### WHAT YOU NEED TO DO
Your response must be made up of each line in the data below that contains the string "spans".

Dataset entries
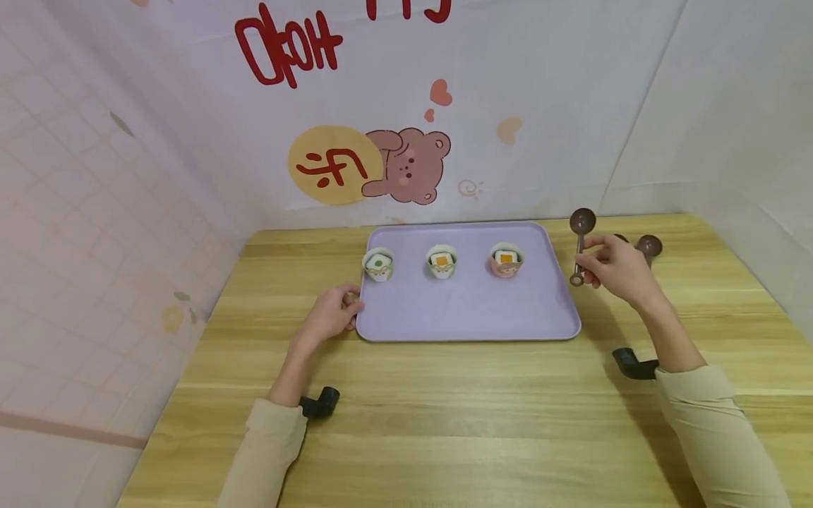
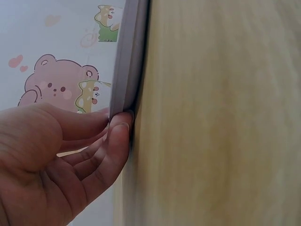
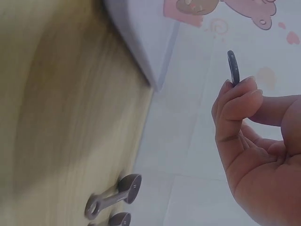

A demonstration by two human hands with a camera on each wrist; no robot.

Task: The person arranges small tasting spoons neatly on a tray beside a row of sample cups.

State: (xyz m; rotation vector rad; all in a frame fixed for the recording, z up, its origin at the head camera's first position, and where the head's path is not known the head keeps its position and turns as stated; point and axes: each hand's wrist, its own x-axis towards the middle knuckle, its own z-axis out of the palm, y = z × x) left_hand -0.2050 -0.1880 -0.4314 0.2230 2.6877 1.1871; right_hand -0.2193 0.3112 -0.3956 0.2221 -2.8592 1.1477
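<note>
My left hand (image 1: 329, 312) pinches the left rim of a lilac tray (image 1: 470, 314), thumb on one side and fingers curled under the other, as the left wrist view shows. Raised just off the tray's right side, my right hand (image 1: 617, 269) grips a brown measuring spoon (image 1: 582, 221) by its handle, bowl pointing away. In the right wrist view only the ringed handle end (image 3: 233, 68) pokes out of the fingers. Along the tray's back half stand a green-patterned paper cup (image 1: 379, 274), a similar cup (image 1: 441, 269) and a pink one (image 1: 506, 269), each holding a small white block.
More brown measuring spoons (image 1: 649, 245) lie on the wooden table (image 1: 457, 409) behind my right hand, partly hidden by it. A white cloth wall (image 1: 546, 85) with a printed bear (image 1: 413, 166) rises behind the table. Black wrist mounts jut from both forearms.
</note>
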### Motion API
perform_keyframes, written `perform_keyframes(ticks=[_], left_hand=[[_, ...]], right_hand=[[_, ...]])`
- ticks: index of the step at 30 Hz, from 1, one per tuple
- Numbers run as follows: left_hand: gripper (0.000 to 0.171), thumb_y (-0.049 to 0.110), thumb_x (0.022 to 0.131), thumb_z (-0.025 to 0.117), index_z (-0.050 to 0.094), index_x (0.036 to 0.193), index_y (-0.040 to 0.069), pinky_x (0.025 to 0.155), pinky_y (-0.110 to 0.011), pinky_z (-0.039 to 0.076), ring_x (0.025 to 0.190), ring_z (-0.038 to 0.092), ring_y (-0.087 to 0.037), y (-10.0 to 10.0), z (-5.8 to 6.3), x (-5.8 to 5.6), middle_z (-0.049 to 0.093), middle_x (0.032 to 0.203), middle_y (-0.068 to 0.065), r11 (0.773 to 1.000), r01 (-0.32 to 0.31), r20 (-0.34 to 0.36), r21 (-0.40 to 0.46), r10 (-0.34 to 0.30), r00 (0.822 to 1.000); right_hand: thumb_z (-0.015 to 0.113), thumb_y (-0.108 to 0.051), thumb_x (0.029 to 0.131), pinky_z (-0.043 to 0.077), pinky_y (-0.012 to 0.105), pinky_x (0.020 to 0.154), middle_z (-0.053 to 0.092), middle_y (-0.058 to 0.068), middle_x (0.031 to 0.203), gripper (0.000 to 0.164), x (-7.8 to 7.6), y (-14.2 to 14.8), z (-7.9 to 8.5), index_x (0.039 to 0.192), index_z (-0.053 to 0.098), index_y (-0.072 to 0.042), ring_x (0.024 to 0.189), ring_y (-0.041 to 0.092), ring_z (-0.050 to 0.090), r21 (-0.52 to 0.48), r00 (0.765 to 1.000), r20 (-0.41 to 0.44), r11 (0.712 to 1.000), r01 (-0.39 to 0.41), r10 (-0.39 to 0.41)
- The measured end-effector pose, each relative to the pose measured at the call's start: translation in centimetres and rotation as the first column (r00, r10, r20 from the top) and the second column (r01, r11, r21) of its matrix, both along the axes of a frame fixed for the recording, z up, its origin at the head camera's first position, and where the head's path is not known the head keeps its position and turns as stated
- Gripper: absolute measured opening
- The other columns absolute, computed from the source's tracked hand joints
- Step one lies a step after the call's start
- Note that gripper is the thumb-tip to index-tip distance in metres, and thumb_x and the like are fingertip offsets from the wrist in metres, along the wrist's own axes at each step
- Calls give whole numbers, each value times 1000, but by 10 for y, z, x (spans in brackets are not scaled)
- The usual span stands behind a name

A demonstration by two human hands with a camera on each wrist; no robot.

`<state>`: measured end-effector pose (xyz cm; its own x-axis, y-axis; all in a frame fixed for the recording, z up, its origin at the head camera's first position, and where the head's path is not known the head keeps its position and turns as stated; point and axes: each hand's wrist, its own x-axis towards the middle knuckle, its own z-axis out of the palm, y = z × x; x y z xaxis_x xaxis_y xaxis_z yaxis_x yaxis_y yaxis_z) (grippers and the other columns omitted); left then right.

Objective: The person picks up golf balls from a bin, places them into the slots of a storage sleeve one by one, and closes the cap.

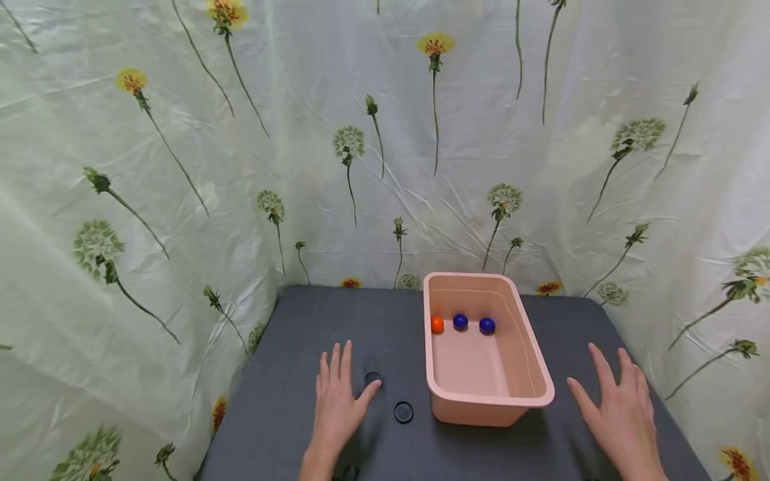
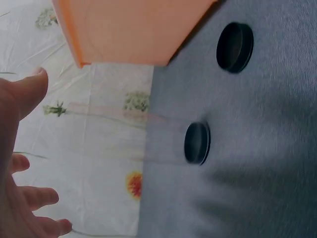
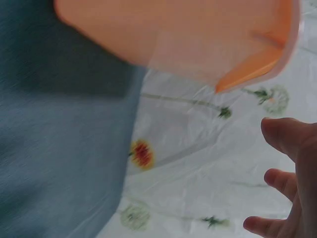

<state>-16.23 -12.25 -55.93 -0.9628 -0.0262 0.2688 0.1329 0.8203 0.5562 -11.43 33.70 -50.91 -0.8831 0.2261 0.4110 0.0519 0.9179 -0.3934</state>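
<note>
On either side of the pink box, I log left hand and right hand empty, fingers spread: likely pre-grip, next needing an inward curl.

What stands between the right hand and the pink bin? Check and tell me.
Nothing visible does: the right hand is apart from the pink bin, and the head view shows only gray tabletop in the gap.

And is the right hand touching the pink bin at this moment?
Apart. The head view shows a strip of grey table between the right hand and the pink bin.
</note>
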Motion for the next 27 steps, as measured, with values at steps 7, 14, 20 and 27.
perform_keyframes(ticks=[7, 14, 20, 27], left_hand=[[97, 58, 84, 74, 24, 161, 26, 103, -65, 36, 144, 33, -38, 12, -12, -14, 32, 160, -12, 961, 6, -12, 278, -3, 1000], [91, 40, 81, 84, 35, 157, 22, 102, -61, 40, 137, 45, -33, 22, -26, -25, 46, 153, -10, 878, 48, -44, 476, -31, 999], [88, 34, 80, 86, 40, 154, 19, 103, -57, 41, 131, 50, -31, 25, -34, -31, 53, 146, -12, 829, 80, -32, 554, -75, 997], [81, 21, 83, 85, 43, 152, 20, 104, -55, 42, 130, 52, -29, 24, -42, -36, 58, 140, -8, 806, 51, -3, 590, -61, 998]], right_hand=[[74, -33, 92, 29, 81, 81, 21, 30, 158, 78, -17, -13, 27, 158, 35, -18, 139, 58, 22, -50, 993, -42, 993, -108, 106], [74, -31, 92, 31, 80, 82, 27, 30, 156, 75, -35, -24, 54, 155, 39, -15, 131, 61, 33, -126, 976, -55, 968, -217, 212], [74, -32, 93, 34, 78, 85, 30, 27, 154, 73, -56, -38, 75, 155, 39, -16, 131, 57, 36, -165, 954, -38, 940, -299, 297], [70, -39, 95, 42, 69, 94, 36, 22, 153, 70, -93, -58, 86, 154, 40, -17, 133, 47, 40, -258, 915, -17, 883, -393, 402]])
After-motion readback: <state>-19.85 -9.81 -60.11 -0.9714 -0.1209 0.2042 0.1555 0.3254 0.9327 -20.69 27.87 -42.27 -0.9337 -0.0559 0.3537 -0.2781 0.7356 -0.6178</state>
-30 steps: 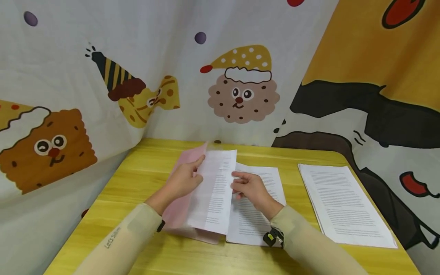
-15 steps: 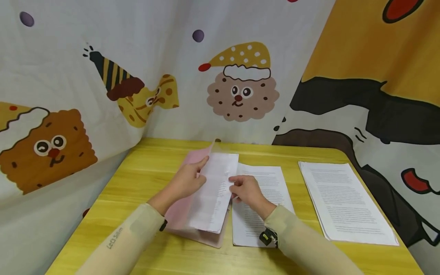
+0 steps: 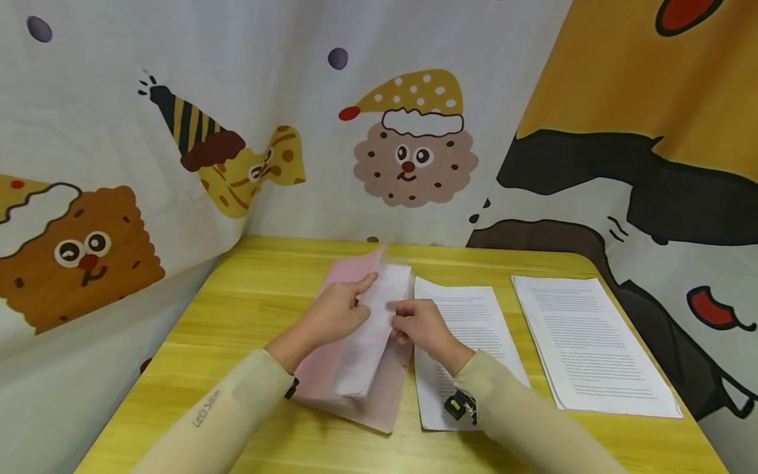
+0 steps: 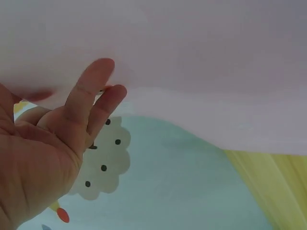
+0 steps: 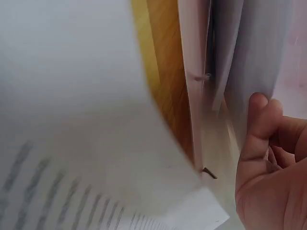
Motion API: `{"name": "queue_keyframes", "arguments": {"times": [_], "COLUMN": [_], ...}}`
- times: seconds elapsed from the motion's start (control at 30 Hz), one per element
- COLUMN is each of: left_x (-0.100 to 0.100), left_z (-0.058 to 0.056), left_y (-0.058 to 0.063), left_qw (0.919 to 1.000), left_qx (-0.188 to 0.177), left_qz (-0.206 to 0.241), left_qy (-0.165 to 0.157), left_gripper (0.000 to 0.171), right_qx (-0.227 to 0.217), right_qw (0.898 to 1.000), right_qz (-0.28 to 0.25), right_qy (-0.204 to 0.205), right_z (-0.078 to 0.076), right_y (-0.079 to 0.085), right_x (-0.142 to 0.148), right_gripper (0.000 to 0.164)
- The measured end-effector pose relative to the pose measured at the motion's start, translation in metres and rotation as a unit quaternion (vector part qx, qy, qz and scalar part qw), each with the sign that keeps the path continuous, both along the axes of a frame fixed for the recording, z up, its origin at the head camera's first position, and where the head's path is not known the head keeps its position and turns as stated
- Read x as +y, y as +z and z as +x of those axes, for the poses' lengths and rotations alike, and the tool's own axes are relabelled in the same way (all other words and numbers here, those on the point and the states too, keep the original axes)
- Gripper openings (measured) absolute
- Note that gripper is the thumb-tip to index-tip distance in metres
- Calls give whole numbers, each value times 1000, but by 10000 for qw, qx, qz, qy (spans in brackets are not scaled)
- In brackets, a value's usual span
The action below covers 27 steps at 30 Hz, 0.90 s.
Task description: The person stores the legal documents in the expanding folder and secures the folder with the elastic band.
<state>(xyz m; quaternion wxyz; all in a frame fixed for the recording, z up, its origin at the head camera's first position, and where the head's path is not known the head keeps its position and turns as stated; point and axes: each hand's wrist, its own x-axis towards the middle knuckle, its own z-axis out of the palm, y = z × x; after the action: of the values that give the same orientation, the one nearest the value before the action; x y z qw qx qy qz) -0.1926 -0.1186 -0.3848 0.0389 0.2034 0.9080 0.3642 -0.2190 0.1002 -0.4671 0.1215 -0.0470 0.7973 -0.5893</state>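
Note:
In the head view, a pink see-through folder (image 3: 379,408) lies spread on the table with its cover lifted. My left hand (image 3: 334,313) holds the cover, its index finger stretched along it. White paper (image 3: 361,359) stands tilted inside the folder. My right hand (image 3: 423,329) pinches the paper's right edge between thumb and fingers. The right wrist view shows my right hand (image 5: 273,158) gripping the paper (image 5: 259,52) close up. Pale pink sheeting (image 4: 201,72) hangs over the fingers of my left hand (image 4: 53,139) in the left wrist view; the thumb is mostly hidden.
A printed paper stack (image 3: 474,336) lies right of the folder, partly under my right forearm. Farther right is another printed stack (image 3: 598,349), near the edge of the yellow wooden table (image 3: 237,296). A cartoon curtain (image 3: 296,217) hangs behind.
My left hand has moved right with the folder's cover. The paper has tilted up and left, baring more of the folder's back. The gap between folder and middle stack has widened.

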Motion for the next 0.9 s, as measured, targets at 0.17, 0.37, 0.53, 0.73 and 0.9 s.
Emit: {"name": "queue_keyframes", "arguments": {"times": [0.17, 0.37, 0.53, 0.73, 0.9], "left_x": [-2, -5, 0, 8, 14], "left_z": [0, -2, -5, -9, -8], "left_y": [-4, -5, -8, -14, -28], "left_qw": [9996, 9994, 9994, 9986, 9968], "left_qx": [-47, 86, -40, -327, -588], "left_qz": [2, 62, 100, 261, 334], "left_qy": [261, 337, 342, 320, 436], "left_gripper": [72, 72, 72, 73, 76], "right_qx": [39, 57, -105, -1156, -1685], "right_qw": [9999, 9996, 9921, 9775, 9727], "right_qz": [127, 266, 1224, 1638, 1471], "right_qy": [30, 54, -243, -662, -612], "right_z": [0, -2, -1, 11, 11], "right_y": [1, 6, 17, 31, 35], "right_x": [-6, 28, 109, 186, 204], "right_gripper": [38, 39, 58, 81, 92]}}
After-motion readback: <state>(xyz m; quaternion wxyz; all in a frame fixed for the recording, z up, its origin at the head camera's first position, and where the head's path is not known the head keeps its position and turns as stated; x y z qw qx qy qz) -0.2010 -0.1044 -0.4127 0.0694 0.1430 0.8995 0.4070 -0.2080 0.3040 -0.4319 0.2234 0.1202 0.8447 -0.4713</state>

### SOLUTION TO THIS PROBLEM
- Calls give whole numbers, each value times 1000, but by 10 for y, z, x (spans in brackets are not scaled)
- Calls give whole numbers, each value times 1000, but by 10000 for qw, qx, qz, qy (spans in brackets are not scaled)

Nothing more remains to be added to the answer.